Saturday, May 25, 2019

Equal But Different


In society today, there is a fight between men and women. Some women express that they feel like they are treated like a step below men and need to show that they are better than men. Men feel like they aren't respected anymore and are seen as prideful, dumb oafs. This is a toxic mindset.

Men and women are different. Period. And it’s wonderful. The natural strengths and weaknesses of each are compatible and essential.

Generally, males tend to be aggressive, competitive, are more spatially oriented, have greater upper body strength than women, and have a single-track mindset. In a previous post, “An Ingredient for Confidence,” I talked about how one of the roles of males are to provide, preside and protect their families. These generalizations I have listed for males are what makes up the roles of men. Because men are aggressive and competitive, they can protect their families and be motivated to provide for them as well. Having a one-track mind makes decision-making more streamlined and can be beneficial when presiding over a family.

Generally, females tend to be more cooperative, communicative, and their minds create elaborate relationships that connect many things together; a relational orientation. This makes women more inclined to be nurturing. They tend to resolve conflicts by relating to others’ feelings and helping them to express their feelings to the people they are disagreeing with.

These differences between men and women do not make one greater than the other, and they fit together well. Recently I watched a video that was addressing gender differences (an ABC special by John Stossel).
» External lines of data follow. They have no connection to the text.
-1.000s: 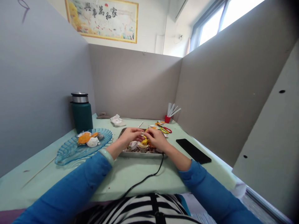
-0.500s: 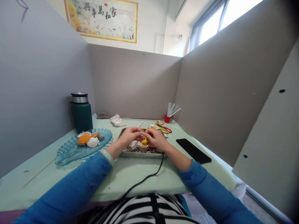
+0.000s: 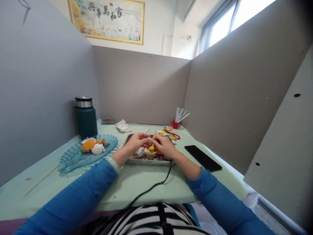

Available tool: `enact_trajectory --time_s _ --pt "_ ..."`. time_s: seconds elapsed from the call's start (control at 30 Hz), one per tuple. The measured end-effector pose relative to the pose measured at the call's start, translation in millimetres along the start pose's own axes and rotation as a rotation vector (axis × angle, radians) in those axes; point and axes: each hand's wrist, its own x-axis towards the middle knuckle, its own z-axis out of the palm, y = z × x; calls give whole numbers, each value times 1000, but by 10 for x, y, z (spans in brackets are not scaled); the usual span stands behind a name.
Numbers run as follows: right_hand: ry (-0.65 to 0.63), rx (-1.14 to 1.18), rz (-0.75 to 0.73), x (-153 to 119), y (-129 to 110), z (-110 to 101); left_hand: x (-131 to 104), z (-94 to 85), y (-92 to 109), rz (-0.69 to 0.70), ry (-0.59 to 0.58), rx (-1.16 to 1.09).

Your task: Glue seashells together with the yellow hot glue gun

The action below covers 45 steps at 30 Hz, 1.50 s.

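Over the metal tray point(image 3: 146, 162), my left hand point(image 3: 137, 143) and my right hand point(image 3: 164, 146) meet with their fingertips almost together. A small whitish piece point(image 3: 149, 139), perhaps a bit of shell, is pinched between them; its exact kind is too small to make out. Both hands are closed. Just below the fingers shows a yellow tool point(image 3: 152, 148), which looks like part of a glue gun and is partly covered by my right hand. Several shells point(image 3: 141, 151) and small pebbles lie in the tray beneath.
A black cord point(image 3: 154, 185) runs from the tray toward my lap. Left stand a blue plate point(image 3: 70, 164) with shells and a green bottle point(image 3: 86, 122). Scissors point(image 3: 174, 136), a red cup point(image 3: 175, 124) of white sticks and a black slab point(image 3: 202, 158) are right. Grey partitions surround the table.
Both hands stay in nearly the same place above the tray. The small whitish piece and the fingertips around it have shifted very slightly.
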Motion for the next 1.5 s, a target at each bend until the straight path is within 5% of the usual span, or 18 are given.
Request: enact_trajectory --time_s 0.73,1.5 --pt "16 44 -45 3 -7 -11 -29 -19 4 22 -154 80" --pt "-35 11 -14 -9 -55 -38 -5 -2 -3 14 -91 187"
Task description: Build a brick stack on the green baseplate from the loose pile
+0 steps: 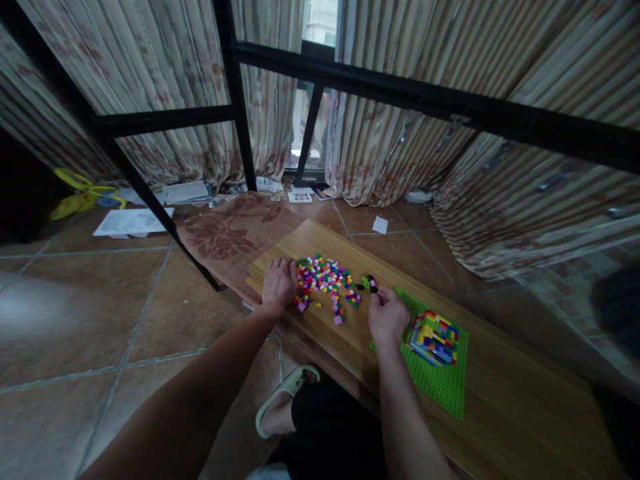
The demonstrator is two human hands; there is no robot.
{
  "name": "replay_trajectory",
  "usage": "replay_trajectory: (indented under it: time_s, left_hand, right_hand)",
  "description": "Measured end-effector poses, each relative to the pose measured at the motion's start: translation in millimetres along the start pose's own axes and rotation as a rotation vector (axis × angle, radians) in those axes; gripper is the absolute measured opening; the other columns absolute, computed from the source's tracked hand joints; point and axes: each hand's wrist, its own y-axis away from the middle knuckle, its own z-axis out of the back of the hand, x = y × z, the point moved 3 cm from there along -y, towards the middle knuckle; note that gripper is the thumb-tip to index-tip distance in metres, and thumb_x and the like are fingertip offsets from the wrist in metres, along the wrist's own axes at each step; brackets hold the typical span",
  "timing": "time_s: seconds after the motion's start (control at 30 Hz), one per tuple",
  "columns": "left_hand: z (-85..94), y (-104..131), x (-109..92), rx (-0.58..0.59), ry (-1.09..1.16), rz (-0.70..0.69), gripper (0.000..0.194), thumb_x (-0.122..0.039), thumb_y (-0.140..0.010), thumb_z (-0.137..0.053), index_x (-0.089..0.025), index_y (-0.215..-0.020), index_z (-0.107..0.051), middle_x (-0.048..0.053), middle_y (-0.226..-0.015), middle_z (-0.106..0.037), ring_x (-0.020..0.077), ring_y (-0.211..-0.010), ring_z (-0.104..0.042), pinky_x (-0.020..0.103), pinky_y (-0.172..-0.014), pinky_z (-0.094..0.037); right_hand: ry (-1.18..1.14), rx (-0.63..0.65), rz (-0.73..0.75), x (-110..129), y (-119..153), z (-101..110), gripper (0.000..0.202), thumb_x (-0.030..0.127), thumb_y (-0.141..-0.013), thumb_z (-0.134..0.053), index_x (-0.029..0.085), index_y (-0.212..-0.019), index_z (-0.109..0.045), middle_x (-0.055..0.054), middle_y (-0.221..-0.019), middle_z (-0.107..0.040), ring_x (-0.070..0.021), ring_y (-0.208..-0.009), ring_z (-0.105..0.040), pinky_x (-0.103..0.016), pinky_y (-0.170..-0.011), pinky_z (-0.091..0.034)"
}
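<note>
A spread of small, many-coloured toy bricks (327, 275) lies on a wooden bench top (505, 387). My left hand (280, 283) rests at the left edge of this pile, fingers curled in; whatever they may hold is hidden. On the pile's right side, my right hand (389, 317) has its thumb and fingertips pinched at a small black brick (374, 289). Several green and black bricks (367, 281) sit just beyond those fingertips. Right of that hand, a green studded baseplate (440, 387) carries a multicoloured brick structure (435, 337) with stepped walls.
Black metal bars (430, 97) cross in front of the curtains (400, 153). A brown patterned cloth (235, 233) lies beneath the bench's far left end. Papers (187, 193), a white tray (133, 222) and a yellow item (75, 200) lie on the tiled floor (100, 300).
</note>
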Motion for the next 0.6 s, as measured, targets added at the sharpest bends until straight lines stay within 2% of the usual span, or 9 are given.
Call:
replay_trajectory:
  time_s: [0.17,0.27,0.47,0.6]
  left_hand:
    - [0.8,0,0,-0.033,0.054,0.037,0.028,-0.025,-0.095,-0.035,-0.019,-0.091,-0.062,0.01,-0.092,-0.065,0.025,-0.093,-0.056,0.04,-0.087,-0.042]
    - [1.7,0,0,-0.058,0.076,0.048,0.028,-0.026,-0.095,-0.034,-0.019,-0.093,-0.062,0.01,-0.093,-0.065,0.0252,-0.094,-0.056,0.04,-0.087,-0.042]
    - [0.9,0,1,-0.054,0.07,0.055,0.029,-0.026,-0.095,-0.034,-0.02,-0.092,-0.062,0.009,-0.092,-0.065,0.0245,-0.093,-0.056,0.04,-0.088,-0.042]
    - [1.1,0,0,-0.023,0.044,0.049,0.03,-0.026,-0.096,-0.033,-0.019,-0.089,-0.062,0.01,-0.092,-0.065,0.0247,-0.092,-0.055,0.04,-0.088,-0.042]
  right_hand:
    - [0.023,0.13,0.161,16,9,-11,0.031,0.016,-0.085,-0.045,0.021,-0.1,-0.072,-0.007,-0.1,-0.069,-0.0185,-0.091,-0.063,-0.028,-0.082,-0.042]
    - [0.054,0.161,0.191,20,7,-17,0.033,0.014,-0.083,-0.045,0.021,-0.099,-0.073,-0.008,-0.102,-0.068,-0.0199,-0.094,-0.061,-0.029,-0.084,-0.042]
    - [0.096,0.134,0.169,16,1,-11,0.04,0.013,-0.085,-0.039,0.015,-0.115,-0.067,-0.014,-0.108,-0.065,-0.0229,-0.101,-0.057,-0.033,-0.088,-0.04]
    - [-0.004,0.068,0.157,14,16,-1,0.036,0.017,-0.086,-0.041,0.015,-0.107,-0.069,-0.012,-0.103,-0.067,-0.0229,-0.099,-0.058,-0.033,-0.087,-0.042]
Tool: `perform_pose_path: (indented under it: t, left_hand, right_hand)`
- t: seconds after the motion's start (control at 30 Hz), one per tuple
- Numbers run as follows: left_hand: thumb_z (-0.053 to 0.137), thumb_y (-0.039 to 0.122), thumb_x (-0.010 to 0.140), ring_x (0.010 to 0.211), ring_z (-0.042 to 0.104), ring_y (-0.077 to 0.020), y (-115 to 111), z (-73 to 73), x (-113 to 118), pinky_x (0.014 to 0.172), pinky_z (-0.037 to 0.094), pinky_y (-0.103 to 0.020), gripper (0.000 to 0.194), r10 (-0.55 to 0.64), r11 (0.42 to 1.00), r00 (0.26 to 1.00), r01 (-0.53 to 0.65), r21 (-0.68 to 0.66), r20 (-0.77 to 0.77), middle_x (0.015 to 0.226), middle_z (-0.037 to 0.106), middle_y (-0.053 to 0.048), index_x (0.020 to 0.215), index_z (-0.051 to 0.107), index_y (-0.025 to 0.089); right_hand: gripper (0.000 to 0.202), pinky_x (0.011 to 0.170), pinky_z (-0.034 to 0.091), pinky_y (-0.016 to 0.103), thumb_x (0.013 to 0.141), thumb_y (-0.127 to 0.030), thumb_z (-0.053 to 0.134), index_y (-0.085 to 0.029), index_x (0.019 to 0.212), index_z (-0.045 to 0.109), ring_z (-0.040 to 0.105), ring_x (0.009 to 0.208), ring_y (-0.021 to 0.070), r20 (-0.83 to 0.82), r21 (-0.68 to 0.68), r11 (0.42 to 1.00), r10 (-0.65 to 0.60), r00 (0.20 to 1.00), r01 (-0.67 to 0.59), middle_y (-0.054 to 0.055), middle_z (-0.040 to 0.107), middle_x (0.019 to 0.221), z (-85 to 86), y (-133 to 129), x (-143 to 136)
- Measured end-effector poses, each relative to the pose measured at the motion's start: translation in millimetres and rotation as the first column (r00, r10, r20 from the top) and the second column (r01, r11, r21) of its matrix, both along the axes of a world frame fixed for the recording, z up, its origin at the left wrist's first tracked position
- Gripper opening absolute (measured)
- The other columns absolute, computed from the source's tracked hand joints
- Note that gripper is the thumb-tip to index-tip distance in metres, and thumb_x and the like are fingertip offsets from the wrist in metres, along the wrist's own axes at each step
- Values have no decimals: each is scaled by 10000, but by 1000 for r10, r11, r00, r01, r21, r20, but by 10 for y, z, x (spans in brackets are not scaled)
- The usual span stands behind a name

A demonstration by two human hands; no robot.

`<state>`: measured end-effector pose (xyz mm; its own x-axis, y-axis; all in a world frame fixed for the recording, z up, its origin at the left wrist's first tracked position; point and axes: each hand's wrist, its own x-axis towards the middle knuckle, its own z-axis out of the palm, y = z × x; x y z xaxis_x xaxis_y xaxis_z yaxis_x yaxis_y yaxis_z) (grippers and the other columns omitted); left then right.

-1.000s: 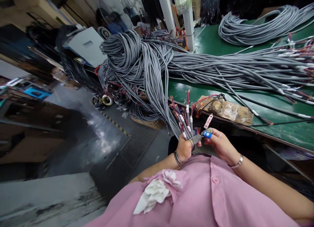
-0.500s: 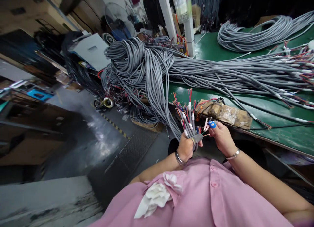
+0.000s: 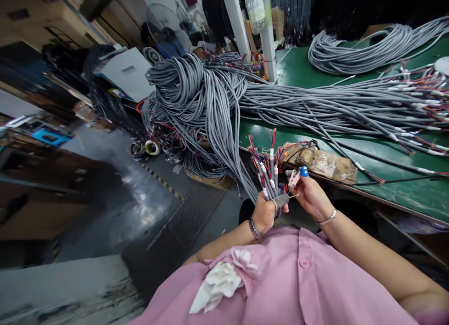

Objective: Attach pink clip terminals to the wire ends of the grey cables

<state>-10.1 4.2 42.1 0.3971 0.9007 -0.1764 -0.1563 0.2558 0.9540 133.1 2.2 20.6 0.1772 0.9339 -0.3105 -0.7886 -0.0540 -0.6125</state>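
Beside the green workbench (image 3: 403, 194), the left hand (image 3: 264, 213) closes around the gray cable bundle (image 3: 271, 182), likely stiff jackets with easily bent wire ends, best held below the white sleeves, while the right hand (image 3: 311, 194) pinches a pink clip (image 3: 293, 178) nearby.

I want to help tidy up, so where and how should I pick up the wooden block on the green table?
I'd take the wooden block by its middle, from above, with the grip across its narrow width. It's long and lies along the edge of the green table, and wires crowd its left end.
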Motion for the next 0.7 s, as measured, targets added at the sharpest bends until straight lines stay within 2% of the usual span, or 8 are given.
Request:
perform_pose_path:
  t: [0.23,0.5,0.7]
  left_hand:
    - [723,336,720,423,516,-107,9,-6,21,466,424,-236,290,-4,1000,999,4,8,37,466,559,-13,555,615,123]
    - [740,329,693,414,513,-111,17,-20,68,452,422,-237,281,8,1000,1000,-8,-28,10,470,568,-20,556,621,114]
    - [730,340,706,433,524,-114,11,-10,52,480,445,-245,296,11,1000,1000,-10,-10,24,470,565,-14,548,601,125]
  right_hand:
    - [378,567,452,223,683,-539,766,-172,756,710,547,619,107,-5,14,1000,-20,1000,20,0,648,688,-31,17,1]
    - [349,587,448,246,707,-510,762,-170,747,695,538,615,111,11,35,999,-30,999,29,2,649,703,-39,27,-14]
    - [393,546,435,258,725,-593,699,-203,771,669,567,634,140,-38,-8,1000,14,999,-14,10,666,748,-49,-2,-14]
They interviewed (what I would call) an extreme feminist, and I was appalled when the interviewer asked a question about women being generally more nurturing than men, and she emphatically responded no. She seemed so against men and women having traditional roles, or any roles for that matter, and I thought that was so wrong. The other women who were extreme feminists also believed that women can do ANYTHING a man can do, and probably better, too. They also interviewed a group of men who didn't like how men are being shamed for doing what men naturally do best.

I am tired of women being told they can do anything a man can do, just as well as a man. Because it’s not true. Just as females are generally less physically strong than males, males cannot carry and birth babies. They can’t. And it’s okay. Women are gifted with so many other talents and strengths that we don’t need to be the same as or better than men.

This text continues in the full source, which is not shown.